At this point in the legislative session, there’s a lot of attention to the negotiations about budget numbers. Those are important, but we can’t lose sight of what the decisions at the Capitol are really about. And that’s how we, through our public investments, build a state where all Minnesotans – regardless of who they are or where they live – can get ahead and provide bright futures for their children.

Our friends with the Kids Can’t Wait coalition have been hearing from our Minnesota neighbors about the importance of child care assistance. We’ve heard from moms for whom child care assistance made the difference in being able to stay in the workforce, go to school, and advance in their careers. We’ve heard how child care assistance made it possible for their kids to learn and grow in child care that supported their developing minds. And we’ve heard from child care providers and other business owners about why it’s so important for Minnesota parents to be able to afford the cost of child care.

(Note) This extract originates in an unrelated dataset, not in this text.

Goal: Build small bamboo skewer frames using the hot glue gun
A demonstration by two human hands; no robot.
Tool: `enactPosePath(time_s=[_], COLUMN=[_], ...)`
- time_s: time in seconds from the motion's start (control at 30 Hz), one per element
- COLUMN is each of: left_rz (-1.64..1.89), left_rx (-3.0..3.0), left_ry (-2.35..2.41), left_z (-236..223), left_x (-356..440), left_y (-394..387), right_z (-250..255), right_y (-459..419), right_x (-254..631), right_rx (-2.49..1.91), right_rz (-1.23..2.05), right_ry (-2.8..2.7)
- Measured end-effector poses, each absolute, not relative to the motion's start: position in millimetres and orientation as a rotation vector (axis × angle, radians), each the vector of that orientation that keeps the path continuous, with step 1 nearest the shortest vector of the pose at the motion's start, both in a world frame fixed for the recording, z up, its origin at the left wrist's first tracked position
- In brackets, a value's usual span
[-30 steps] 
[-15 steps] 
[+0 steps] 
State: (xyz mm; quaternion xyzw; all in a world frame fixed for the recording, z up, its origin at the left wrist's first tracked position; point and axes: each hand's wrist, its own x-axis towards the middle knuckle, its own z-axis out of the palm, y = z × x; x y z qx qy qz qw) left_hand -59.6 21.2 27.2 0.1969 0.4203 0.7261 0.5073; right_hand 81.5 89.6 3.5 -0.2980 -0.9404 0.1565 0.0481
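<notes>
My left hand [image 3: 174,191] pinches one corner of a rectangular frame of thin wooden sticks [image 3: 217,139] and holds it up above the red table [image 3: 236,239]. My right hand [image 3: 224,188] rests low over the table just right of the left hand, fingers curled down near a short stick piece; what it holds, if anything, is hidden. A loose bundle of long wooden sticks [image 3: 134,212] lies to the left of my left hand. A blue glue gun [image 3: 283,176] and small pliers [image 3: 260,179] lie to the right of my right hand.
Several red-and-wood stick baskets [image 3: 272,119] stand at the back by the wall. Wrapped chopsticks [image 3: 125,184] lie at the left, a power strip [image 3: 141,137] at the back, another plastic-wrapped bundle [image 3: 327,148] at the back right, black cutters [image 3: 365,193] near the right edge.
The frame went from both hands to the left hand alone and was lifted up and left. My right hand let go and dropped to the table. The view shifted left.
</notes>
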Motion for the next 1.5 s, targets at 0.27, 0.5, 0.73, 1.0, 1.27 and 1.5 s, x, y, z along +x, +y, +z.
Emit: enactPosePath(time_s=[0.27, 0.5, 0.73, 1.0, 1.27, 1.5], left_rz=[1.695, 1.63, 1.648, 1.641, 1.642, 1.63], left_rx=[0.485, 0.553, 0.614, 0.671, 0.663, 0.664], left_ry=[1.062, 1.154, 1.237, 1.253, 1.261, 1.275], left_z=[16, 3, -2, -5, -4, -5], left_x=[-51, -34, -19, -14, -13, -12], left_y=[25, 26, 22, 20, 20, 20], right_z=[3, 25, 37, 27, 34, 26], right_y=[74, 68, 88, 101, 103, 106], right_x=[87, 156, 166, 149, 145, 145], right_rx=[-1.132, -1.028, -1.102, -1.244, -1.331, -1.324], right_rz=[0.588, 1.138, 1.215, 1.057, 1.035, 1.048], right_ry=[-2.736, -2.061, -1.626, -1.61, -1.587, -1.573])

But too many Minnesota families struggle to find and pay for child care. Child care is hard to find: Minnesota has over 222,000 child care spaces, but over 300,000 kids under age 6 who might need a child care spot. Families of color and families living in certain regions of the state have an even more difficult time finding care. And child care is expensive: the average cost for enrolling a Minnesota infant in a child care center is $310 per week, or over $16,000 per year. That’s a real struggle for many families.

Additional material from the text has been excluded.